Au cours des dix dernières années, le groupe a mené de nombreuses activités pour rapprocher davantage de femmes du mouvement, avec la participation de femmes d’Argentine, de Bolivie, du Brésil, du Chili, de Colombie, du Costa Rica, de Cuba, de l’Équateur, du Salvador, du Guatemala, du Mexique, du Panama, du Pérou, de la République dominicaine, et de l’Uruguay.
Former de nouvelles éditrices et organisatrices contribue à construire une communauté, du savoir et un avenir. Certaines participantes deviennent des éditrices régulières, d’autres organisent des activités dans leurs communautés, et d’autres encore accompagnent de nouvelles éditrices.

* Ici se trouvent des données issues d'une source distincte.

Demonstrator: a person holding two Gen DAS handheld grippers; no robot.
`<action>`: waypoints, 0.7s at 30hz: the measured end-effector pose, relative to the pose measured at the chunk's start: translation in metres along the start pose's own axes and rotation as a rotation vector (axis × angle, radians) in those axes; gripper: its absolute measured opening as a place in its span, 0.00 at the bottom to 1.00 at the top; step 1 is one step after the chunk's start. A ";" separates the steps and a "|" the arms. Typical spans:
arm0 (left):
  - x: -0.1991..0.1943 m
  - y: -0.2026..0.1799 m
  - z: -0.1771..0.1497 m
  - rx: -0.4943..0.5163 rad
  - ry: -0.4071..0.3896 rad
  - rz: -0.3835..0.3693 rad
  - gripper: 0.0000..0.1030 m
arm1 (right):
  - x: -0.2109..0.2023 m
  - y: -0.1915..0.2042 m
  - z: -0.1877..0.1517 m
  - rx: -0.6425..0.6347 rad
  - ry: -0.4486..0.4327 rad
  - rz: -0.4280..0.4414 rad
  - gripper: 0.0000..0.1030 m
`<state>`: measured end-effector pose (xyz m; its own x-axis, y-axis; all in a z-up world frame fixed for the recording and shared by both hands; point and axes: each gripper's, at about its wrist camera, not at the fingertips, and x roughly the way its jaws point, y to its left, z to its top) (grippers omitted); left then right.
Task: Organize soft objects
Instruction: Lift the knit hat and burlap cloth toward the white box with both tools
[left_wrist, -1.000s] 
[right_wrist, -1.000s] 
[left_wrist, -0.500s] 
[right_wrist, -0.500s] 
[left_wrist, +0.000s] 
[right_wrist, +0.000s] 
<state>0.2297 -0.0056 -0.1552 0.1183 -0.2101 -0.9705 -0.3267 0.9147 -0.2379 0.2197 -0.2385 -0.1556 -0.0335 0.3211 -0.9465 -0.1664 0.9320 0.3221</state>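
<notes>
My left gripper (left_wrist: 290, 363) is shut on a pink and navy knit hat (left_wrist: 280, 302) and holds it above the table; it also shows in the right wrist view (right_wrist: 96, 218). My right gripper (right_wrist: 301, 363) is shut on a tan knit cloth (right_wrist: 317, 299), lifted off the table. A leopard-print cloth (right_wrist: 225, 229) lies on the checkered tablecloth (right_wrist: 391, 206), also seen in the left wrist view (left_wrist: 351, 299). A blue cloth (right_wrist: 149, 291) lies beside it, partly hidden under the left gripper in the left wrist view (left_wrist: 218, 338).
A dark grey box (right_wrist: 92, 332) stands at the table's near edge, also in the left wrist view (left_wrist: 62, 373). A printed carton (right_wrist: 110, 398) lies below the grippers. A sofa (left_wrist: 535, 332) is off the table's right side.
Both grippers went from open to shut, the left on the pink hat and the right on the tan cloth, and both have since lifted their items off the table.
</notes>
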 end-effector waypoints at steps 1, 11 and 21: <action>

Chacun de ces parcours renforce le mouvement et contribue à réduire les biais systémiques dans les contenus.
Des initiatives comme l’École des femmes leaders montrent que, lorsque l’on investit dans la formation, l’accompagnement et la confiance, davantage de femmes trouvent leur place pour participer activement à Wikimedia. Cela élargit la communauté et renforce l’avenir du mouvement Wikimedia en Amérique latine. Le défi consiste désormais à continuer d’élargir ces espaces, à partager les apprentissages et à mobiliser des soutiens afin que davantage de femmes d’Amérique latine puissent contribuer, enseigner et diriger au sein du mouvement.